Highlights & Insights¶
- Unified Pretraining–Fine-tuning Framework: The objective mismatch between single-structure pretraining and paired trajectory fine-tuning is elegantly resolved via latent variables and augmented bridge matching. This idea is transferable to other generative models requiring cross-task transfer.
- Substantial Advantage in VAL-CA: Nearly all conformations generated by PVB are free of bond breaks or atomic clashes (97.5% valid), far exceeding ITO's 0.1%, attributable to the encoder-decoder architecture's effective preservation of structural information.
- Application of Adjoint Matching: Introducing SOC theory into RL fine-tuning for molecular trajectory generation enables memory-efficient training. This paradigm is generalizable to other diffusion or flow matching models that require guided generation.
Limitations & Future Work¶
- Only heavy atoms are considered; hydrogen atoms and solvent effects are not modeled.
- RL fine-tuning requires a known holo state as a reward signal, limiting applicability in truly blind docking scenarios.
- The scale of pretraining data remains limited, particularly for protein–ligand complex structures.
- The temporal resolution of generated trajectories is constrained by the coarsened time step \(\tau\).
Related Work & Insights¶
- vs. UniSim: Both employ pretraining strategies, but UniSim's pretraining only produces an atomic representation model, whereas PVB integrates the generative model into pretraining and achieves objective consistency via the latent space.
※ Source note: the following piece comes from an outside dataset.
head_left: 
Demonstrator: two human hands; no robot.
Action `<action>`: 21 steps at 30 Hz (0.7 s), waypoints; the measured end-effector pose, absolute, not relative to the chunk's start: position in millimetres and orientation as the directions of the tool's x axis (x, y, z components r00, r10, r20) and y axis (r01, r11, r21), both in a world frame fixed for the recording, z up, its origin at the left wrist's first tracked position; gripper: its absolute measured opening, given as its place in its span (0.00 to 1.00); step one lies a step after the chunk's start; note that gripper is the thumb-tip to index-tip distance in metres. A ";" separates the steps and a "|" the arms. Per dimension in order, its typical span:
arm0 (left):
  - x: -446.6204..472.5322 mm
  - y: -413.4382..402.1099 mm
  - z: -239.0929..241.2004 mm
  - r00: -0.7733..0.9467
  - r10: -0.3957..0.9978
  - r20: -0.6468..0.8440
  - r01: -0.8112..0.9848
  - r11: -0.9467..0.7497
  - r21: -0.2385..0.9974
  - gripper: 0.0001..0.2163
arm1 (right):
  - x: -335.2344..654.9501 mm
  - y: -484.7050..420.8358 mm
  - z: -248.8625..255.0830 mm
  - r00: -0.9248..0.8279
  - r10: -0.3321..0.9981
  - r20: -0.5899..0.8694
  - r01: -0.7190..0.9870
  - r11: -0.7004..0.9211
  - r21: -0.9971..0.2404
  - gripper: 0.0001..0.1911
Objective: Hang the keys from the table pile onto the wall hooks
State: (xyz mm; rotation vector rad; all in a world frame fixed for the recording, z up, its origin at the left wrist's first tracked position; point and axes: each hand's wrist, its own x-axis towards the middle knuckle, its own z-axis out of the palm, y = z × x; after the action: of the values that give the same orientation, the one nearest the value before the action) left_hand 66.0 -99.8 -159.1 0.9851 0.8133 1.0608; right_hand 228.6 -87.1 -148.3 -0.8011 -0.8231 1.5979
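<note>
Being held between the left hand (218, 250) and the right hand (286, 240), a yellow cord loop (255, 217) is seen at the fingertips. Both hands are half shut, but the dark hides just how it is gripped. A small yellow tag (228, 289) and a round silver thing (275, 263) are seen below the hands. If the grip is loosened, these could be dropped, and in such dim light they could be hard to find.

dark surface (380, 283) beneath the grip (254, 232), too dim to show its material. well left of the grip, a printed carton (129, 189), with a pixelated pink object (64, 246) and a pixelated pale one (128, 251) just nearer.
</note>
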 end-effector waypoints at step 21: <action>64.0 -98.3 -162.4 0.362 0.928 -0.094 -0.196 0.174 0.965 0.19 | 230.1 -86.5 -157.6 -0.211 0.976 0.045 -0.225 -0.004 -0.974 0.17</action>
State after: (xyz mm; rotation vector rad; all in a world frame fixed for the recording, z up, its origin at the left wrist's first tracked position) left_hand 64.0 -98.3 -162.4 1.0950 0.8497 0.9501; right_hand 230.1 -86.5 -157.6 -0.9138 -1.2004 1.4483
- vs. AlphaFlow: AlphaFlow generates i.i.d. protein conformation samples and cannot preserve temporal dependencies, thus precluding estimation of dynamical observables.
- vs. ITO/MDGEN: Trained from scratch, lacking cross-domain generalization; ITO exhibits extremely low conformational validity.
Rating¶
- Novelty: ⭐⭐⭐⭐ The unified encoder-decoder + augmented bridge matching framework is elegantly designed; adjoint matching-based RL fine-tuning is a novel contribution.
- Experimental Thoroughness: ⭐⭐⭐⭐⭐ Covers protein monomers (ATLAS + mdCATH) and protein–ligand complexes (MISATO + PDBBind) with comprehensive evaluation metrics.
- Writing Quality: ⭐⭐⭐⭐ Mathematical derivations are rigorous and the framework is described clearly.
- Value: ⭐⭐⭐⭐ Provides a unified and efficient solution for cross-domain molecular dynamics simulation; the substantial improvement in conformational validity has practical application value.